AI software corrects mistakes in Turkish by foreign learners

AI software corrects mistakes in Turkish by foreign learners

ISTANBUL
AI software corrects mistakes in Turkish by foreign learners

Scientists at Istanbul Technical University (İTÜ) have developed artificial intelligence software to identify and address Turkish language usage errors made by foreign learners.

The project, spearheaded by Gülşen Eryiğit, head of İTÜ’s Artificial Intelligence and Data Engineering Department, aims to revolutionize Turkish language teaching.

Eryiğit explained that the initiative began with the creation of a mobile application to support Turkish language education for foreigners. During this process, the team identified gaps in teaching, such as determining the order of language topics and adapting instruction for students from various demographics.

“Natural language processing technologies have advanced rapidly, but they primarily focus on widely spoken languages like English and Mandarin,” Eryiğit said. “There is limited error-correcting software for languages beyond these main ones. This inspired us to create a system tailored for Turkish.”

A key aspect of the project was developing a universal error-labeling standard for language learning. “The was no global standard for error labeling, so we created one that applies to all languages and publish it internationally. Our taxonomy and standards are now used to identify and categorize language errors,” Eryiğit added.

Initially, teachers mark errors in foreign students’ language use manually, creating datasets to train the AI system.

Over time, the software automates error detection, categorizing mistakes in grammar, sentence structure and syntax.
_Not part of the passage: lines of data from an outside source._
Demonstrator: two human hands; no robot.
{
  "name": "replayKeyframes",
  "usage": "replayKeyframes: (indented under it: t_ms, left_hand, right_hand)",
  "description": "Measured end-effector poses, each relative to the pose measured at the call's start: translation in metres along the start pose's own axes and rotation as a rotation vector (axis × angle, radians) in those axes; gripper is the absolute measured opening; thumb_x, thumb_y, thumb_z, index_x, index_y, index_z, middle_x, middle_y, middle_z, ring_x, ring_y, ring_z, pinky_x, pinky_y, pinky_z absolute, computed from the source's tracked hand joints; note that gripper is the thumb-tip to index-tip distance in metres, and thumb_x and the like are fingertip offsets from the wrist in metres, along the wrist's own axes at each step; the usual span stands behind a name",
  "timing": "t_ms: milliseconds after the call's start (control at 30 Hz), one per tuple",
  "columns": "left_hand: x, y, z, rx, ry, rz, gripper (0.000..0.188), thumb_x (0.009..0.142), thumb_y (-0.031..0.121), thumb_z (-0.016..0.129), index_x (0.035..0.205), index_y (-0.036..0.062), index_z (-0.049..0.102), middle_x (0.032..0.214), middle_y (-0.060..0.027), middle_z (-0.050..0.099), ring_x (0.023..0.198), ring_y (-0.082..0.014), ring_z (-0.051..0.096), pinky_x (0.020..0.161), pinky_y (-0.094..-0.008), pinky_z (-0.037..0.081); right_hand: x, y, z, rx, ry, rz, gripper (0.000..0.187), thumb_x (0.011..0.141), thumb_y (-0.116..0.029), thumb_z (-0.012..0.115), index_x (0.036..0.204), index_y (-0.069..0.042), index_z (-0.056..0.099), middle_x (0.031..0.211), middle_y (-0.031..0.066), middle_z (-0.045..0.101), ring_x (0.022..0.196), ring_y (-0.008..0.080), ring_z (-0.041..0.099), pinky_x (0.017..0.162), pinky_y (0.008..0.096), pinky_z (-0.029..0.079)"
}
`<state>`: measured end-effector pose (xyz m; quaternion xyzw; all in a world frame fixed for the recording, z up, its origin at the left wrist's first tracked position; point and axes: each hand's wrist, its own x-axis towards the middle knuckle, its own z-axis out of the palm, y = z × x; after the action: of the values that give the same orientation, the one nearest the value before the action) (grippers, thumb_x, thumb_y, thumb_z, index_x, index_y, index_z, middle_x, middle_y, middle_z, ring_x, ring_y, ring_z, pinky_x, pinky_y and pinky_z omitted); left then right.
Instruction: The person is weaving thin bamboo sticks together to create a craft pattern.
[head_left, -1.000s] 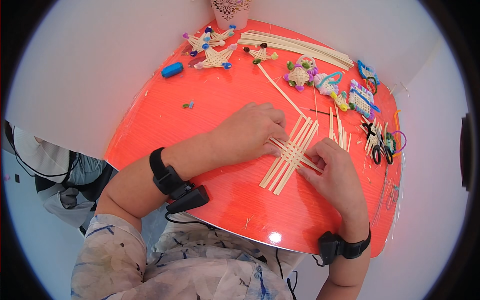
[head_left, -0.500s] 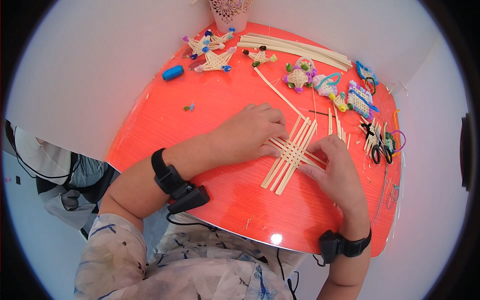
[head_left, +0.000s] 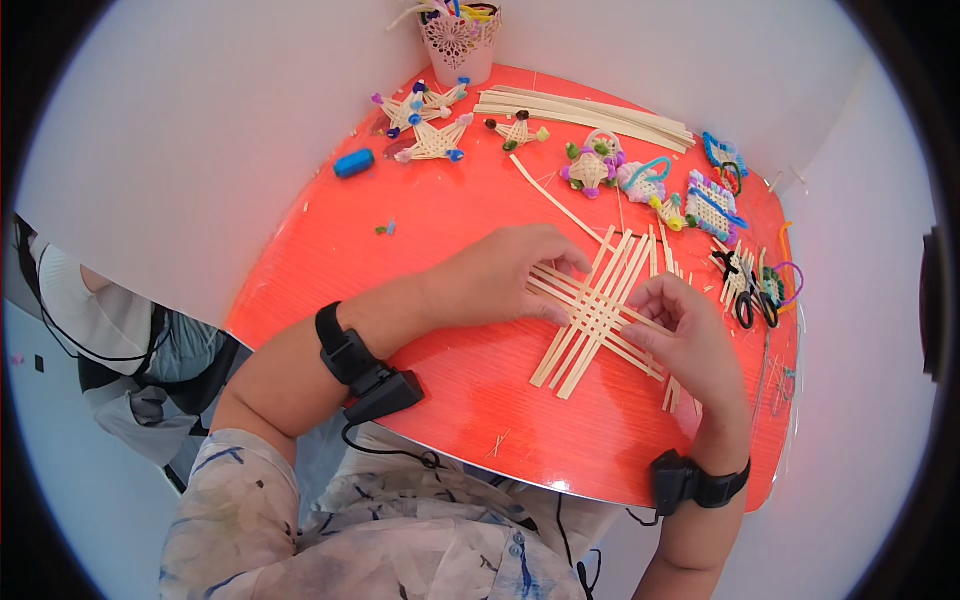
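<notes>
A crosswise weave of flat pale wooden strips (head_left: 597,312) lies on the red table, its strip ends splaying out in four directions. My left hand (head_left: 505,275) curves around the left-pointing ends, thumb below and fingers above, gripping the bunch from its sides. At the right side, my right hand (head_left: 682,325) pinches one strip between thumb and index finger, near the weave's edge. Beyond the weave, a long loose strip (head_left: 555,203) slants away. More short strips (head_left: 668,392) lie partly under my right hand.
Finished woven stars (head_left: 436,142) and fuzzy-trimmed woven ornaments (head_left: 593,172) line the far side, with a bundle of long strips (head_left: 585,115) behind them. Black-handled scissors (head_left: 745,308) lie at the right. A blue cylinder (head_left: 354,164) and a pink pot (head_left: 458,50) stand left. Another person (head_left: 95,300) sits left.
My right hand has turned and now pinches a single strip. My left hand has loosened and shifted slightly back to the left, uncovering more of the weave. The view has tilted a little.
</notes>
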<state>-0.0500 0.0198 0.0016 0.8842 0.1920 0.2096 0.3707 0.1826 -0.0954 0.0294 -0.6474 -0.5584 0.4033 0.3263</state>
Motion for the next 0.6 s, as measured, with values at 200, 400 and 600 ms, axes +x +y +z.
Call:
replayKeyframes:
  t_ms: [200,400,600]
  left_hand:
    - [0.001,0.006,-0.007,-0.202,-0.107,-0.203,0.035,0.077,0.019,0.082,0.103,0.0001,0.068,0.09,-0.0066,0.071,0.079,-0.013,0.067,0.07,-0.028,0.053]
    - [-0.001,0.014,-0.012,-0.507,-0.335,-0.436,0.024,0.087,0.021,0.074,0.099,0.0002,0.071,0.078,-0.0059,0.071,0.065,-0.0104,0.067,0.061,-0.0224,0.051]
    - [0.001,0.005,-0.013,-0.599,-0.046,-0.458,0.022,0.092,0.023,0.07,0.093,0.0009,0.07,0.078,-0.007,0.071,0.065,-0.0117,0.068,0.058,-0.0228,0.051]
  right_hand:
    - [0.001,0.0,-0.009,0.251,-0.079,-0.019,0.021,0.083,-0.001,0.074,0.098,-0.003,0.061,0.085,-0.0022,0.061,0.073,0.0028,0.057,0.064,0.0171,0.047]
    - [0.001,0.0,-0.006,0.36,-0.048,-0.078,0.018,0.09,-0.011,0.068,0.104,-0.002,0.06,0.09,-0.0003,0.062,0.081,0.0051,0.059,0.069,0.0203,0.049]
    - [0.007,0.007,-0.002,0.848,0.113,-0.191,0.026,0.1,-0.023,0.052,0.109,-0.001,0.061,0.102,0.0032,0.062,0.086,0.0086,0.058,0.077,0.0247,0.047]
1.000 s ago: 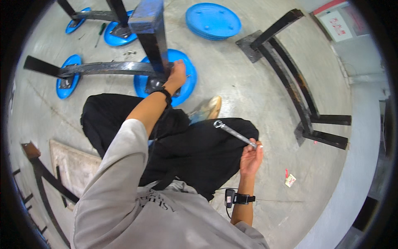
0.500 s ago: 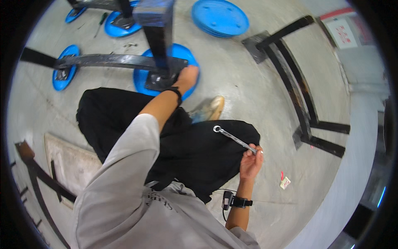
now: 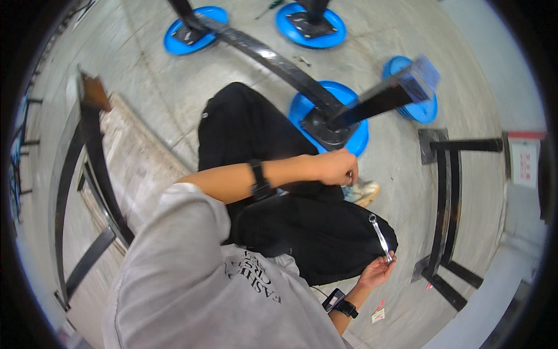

The AI also enables educators to analyze aggregated data, revealing common challenges among different demographics. For instance, Syrian students may struggle with certain sounds, while French learners might face difficulties with verb affixes.

“This allows teachers to tailor lessons to specific needs and improve curricula based on data-driven insights,” Eryiğit noted.

The project, involving researchers at all academic levels, including international collaborators, has already secured two patents related to language learning.